#### Description of the task:
Return the material exactly. Every line must stay as it is.

#### Supplied data:

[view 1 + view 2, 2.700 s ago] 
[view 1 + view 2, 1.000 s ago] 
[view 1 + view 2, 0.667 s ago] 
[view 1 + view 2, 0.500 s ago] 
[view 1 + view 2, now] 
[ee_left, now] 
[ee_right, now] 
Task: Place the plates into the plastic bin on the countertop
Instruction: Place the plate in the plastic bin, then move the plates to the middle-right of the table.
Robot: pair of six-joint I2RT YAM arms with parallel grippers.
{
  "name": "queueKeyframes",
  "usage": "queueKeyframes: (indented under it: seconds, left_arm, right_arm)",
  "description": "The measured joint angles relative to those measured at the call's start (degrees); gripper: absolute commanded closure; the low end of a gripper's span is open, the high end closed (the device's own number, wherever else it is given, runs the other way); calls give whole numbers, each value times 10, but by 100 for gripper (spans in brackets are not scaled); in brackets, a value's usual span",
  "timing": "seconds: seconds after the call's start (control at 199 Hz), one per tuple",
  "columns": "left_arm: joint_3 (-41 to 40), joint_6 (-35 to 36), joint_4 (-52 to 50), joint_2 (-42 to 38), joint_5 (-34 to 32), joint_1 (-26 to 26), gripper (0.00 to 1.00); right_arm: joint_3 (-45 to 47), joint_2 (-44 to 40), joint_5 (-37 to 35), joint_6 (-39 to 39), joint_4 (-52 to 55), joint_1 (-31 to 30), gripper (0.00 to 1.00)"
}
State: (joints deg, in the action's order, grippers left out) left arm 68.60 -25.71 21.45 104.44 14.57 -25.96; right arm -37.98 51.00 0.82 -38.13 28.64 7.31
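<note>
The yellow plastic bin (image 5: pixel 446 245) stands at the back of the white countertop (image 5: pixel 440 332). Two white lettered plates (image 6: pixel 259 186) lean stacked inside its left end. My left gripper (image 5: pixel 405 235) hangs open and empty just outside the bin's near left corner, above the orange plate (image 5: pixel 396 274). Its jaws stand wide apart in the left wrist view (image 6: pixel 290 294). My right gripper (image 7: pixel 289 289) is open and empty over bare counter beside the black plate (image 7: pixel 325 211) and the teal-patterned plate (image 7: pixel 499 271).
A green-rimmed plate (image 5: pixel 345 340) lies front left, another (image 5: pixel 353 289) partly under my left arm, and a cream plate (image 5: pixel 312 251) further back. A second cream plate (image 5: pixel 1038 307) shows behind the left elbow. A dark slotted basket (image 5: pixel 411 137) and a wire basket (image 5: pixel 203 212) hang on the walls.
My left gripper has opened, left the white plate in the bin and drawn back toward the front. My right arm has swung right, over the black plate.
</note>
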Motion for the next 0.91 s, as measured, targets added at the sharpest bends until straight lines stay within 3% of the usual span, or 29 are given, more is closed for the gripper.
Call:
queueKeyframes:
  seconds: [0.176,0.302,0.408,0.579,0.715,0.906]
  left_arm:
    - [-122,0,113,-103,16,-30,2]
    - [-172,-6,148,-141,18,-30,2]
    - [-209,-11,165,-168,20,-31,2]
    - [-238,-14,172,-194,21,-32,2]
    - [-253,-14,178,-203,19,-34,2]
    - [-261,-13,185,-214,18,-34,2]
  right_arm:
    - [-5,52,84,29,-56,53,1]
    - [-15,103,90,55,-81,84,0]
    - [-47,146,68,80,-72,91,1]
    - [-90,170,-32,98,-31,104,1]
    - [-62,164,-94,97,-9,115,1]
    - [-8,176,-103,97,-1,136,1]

#### Exercise answer:
[view 1 + view 2, 2.700 s ago] 
[view 1 + view 2, 1.000 s ago] 
[view 1 + view 2, 0.667 s ago] 
[view 1 + view 2, 0.500 s ago] 
[view 1 + view 2, now] 
[ee_left, now] 
[ee_right, now] 
Task: Place the plates into the plastic bin on the countertop
Instruction: Place the plate in the plastic bin, then move the plates to the middle-right of the table.
Robot: pair of six-joint I2RT YAM arms with parallel grippers.
{
  "name": "queueKeyframes",
  "usage": "queueKeyframes: (indented under it: seconds, left_arm, right_arm)",
  "description": "The measured joint angles relative to those measured at the call's start (degrees); gripper: absolute commanded closure; the low end of a gripper's span is open, the high end closed (the device's own number, wherever else it is given, runs the other way); calls give whole numbers, each value times 10, but by 100 for gripper (spans in brackets are not scaled); in brackets, a value's usual span",
  "timing": "seconds: seconds after the call's start (control at 199 Hz), one per tuple",
  "columns": "left_arm: joint_3 (-41 to 40), joint_6 (-35 to 36), joint_4 (-52 to 50), joint_2 (-42 to 38), joint_5 (-34 to 32), joint_1 (-26 to 26), gripper (0.00 to 1.00); right_arm: joint_3 (-45 to 47), joint_2 (-44 to 40), joint_5 (-37 to 35), joint_6 (-39 to 39), joint_4 (-52 to 55), joint_1 (-31 to 30), gripper (0.00 to 1.00)"
}
State: (joints deg, in the action's order, grippers left out) left arm 68.60 -25.71 21.45 104.44 14.57 -25.96; right arm -37.98 51.00 0.82 -38.13 28.64 7.31
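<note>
The yellow plastic bin (image 5: pixel 446 245) stands at the back of the white countertop (image 5: pixel 440 332). Two white lettered plates (image 6: pixel 259 186) lean stacked inside its left end. My left gripper (image 5: pixel 405 235) hangs open and empty just outside the bin's near left corner, above the orange plate (image 5: pixel 396 274). Its jaws stand wide apart in the left wrist view (image 6: pixel 290 294). My right gripper (image 7: pixel 289 289) is open and empty over bare counter beside the black plate (image 7: pixel 325 211) and the teal-patterned plate (image 7: pixel 499 271).
A green-rimmed plate (image 5: pixel 345 340) lies front left, another (image 5: pixel 353 289) partly under my left arm, and a cream plate (image 5: pixel 312 251) further back. A second cream plate (image 5: pixel 1038 307) shows behind the left elbow. A dark slotted basket (image 5: pixel 411 137) and a wire basket (image 5: pixel 203 212) hang on the walls.
My left gripper has opened, left the white plate in the bin and drawn back toward the front. My right arm has swung right, over the black plate.
</note>
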Motion for the next 0.91 s, as measured, targets added at the sharpest bends until straight lines stay within 3% of the usual span, or 29 are given, more is closed for the gripper.
Call:
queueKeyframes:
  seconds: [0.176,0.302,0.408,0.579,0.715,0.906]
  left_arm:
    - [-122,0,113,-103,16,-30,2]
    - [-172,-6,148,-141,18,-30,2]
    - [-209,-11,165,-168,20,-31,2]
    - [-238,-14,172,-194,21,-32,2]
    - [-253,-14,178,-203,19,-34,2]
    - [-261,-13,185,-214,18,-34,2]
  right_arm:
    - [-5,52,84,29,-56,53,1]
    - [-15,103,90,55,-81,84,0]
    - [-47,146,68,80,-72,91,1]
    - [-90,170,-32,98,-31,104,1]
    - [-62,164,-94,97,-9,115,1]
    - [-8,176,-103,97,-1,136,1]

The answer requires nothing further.